**TRY IT:**
Below is a listing; restate from it, character for character, the lines beginning at the line holding "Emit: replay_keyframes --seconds" and ending at the line holding "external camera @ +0", both included.

**RECORDS TO USE:**
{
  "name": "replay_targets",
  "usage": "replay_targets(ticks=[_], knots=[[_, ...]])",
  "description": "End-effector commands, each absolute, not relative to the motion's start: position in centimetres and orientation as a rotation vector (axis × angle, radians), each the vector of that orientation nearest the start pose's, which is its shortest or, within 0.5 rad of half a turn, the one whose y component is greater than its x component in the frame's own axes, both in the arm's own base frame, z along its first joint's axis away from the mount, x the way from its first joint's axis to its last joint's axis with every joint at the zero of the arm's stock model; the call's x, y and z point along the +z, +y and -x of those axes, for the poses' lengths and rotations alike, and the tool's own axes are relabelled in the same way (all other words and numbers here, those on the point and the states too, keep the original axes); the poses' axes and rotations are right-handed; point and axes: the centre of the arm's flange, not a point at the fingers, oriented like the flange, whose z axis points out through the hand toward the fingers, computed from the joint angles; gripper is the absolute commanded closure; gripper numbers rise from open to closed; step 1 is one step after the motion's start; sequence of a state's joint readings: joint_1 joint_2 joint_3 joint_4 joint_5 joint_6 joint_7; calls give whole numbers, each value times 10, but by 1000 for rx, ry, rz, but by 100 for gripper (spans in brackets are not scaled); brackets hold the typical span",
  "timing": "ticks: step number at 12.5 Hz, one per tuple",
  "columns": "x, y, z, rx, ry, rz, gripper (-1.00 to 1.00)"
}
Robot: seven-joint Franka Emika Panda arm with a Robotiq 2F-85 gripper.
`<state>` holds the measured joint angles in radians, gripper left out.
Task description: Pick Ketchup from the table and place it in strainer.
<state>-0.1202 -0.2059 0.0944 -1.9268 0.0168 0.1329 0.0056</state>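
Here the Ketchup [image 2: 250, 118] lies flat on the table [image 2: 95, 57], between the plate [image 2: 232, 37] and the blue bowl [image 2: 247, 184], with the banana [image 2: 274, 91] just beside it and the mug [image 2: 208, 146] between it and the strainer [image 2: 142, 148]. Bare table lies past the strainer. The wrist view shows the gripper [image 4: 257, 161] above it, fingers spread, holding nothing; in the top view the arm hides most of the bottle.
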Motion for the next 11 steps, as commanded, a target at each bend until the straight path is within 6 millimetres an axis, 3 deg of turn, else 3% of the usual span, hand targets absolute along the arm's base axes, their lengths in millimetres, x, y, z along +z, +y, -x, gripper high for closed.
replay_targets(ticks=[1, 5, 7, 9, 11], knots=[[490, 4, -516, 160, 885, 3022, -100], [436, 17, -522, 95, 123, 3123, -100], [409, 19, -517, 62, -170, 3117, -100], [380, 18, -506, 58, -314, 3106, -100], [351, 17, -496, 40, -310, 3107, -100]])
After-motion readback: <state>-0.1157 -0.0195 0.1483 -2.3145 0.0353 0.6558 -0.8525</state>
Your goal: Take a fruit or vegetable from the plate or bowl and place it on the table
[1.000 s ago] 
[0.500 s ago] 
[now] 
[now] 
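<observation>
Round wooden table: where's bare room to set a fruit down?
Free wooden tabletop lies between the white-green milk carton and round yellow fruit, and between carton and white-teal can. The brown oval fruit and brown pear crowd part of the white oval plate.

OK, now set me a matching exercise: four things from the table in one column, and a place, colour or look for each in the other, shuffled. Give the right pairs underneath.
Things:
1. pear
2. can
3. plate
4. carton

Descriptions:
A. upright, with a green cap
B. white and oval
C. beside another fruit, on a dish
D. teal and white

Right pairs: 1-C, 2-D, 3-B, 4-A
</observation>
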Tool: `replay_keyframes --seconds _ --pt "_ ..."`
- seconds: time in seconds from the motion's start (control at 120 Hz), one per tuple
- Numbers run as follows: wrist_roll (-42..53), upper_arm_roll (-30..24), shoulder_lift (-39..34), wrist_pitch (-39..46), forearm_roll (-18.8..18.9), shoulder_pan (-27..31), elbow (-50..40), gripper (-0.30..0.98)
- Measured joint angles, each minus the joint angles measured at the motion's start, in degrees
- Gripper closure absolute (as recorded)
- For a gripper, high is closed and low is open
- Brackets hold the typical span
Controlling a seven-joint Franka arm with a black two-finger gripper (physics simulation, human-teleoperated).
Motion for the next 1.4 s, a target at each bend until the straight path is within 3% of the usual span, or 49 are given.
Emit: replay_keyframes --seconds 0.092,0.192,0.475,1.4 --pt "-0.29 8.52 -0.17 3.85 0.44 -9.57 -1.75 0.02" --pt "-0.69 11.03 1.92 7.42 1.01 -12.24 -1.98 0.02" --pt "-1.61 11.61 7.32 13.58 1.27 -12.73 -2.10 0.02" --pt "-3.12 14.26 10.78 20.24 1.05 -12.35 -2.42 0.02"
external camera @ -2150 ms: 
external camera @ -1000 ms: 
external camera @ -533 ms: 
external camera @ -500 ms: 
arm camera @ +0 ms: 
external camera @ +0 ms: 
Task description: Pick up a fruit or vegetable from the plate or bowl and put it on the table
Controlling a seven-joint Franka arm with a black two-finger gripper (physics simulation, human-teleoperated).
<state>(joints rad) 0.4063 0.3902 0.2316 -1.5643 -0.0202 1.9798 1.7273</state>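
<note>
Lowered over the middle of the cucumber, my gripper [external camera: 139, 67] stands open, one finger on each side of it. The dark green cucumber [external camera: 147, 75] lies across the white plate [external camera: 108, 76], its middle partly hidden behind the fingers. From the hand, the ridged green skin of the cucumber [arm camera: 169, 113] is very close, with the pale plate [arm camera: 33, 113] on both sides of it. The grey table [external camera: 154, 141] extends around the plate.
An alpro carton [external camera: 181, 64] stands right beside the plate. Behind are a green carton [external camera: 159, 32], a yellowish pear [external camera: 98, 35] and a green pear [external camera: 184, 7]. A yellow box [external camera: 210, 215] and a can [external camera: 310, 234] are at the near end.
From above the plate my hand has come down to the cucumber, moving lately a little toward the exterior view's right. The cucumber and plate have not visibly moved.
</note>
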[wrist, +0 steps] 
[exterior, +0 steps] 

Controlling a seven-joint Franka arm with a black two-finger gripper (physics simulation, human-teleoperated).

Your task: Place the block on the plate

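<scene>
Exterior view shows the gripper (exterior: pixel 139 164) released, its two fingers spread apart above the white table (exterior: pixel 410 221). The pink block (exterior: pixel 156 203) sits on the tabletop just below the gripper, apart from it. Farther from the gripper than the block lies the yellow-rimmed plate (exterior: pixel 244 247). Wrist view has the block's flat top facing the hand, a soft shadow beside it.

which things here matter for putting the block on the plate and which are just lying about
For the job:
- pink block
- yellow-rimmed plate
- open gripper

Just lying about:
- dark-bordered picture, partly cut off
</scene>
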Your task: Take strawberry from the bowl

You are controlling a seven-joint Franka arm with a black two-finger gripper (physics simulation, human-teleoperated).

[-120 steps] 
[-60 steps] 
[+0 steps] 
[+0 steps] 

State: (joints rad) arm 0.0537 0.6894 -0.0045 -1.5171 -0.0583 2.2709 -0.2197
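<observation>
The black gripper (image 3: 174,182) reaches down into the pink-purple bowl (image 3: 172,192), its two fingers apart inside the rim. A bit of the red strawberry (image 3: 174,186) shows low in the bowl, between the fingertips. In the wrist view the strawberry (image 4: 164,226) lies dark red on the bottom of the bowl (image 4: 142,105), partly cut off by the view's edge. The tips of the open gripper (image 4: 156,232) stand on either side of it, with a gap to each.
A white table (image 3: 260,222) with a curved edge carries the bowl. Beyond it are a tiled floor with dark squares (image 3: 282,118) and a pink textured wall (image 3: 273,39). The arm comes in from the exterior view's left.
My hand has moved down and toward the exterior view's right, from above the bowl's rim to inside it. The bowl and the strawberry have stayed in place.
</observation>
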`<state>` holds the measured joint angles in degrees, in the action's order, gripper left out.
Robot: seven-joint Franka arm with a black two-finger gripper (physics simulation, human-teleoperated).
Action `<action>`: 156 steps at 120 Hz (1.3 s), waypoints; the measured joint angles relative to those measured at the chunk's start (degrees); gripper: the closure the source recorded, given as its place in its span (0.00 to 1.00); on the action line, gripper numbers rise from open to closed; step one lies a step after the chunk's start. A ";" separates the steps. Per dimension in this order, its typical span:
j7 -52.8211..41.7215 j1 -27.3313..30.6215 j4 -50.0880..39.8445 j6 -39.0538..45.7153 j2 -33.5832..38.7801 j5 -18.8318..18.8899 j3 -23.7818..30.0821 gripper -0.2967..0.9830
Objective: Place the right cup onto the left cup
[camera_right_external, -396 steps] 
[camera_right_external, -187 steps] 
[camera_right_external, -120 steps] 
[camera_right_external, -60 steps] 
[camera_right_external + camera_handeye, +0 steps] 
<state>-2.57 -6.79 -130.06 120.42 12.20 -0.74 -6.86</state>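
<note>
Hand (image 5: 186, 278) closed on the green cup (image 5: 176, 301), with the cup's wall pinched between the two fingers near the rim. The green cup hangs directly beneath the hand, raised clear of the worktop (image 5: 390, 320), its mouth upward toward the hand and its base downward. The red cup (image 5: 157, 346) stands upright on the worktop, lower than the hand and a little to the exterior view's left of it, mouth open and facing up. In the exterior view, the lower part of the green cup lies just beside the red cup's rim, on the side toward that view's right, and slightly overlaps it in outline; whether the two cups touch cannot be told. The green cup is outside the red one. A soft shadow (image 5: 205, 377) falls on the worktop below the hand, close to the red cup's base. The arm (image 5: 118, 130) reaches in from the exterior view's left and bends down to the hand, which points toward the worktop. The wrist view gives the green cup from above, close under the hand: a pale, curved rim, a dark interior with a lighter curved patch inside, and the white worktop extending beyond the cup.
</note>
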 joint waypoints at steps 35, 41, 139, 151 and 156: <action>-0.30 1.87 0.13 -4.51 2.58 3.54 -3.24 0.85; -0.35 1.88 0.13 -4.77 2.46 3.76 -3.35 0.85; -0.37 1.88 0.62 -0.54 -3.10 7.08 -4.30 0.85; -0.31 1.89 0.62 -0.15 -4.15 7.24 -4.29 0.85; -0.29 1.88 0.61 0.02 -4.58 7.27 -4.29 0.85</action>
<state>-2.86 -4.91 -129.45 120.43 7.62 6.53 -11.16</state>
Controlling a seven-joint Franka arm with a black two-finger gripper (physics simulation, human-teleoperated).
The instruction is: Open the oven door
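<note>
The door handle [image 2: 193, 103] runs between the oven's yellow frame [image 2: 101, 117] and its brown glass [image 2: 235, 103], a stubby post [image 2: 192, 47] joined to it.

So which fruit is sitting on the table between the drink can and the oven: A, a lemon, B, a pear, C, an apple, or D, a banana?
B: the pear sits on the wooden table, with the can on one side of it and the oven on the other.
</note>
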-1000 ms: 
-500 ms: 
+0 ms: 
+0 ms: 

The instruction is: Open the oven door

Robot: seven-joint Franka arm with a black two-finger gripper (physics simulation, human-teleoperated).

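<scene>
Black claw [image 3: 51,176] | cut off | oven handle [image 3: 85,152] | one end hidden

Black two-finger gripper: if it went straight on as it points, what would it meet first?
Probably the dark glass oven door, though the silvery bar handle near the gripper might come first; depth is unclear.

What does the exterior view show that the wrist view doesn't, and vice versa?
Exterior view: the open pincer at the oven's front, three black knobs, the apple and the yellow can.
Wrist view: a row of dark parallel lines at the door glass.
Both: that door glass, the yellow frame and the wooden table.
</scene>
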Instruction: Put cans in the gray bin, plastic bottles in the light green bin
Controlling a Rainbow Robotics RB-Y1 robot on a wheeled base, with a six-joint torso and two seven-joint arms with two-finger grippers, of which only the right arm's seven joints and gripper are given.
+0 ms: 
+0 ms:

**RESPONSE BELOW:**
Emit: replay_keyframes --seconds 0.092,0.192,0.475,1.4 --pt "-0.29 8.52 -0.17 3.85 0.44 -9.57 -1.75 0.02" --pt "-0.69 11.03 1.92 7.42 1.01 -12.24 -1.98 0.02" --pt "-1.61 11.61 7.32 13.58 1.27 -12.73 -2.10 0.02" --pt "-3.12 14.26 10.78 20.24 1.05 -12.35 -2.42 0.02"
external camera @ -2150 ms: 
external camera @ -1000 ms: 
external camera @ -533 ms: 
external camera @ -500 ms: 
arm camera @ +0 ms: 
external camera @ +0 ms: 

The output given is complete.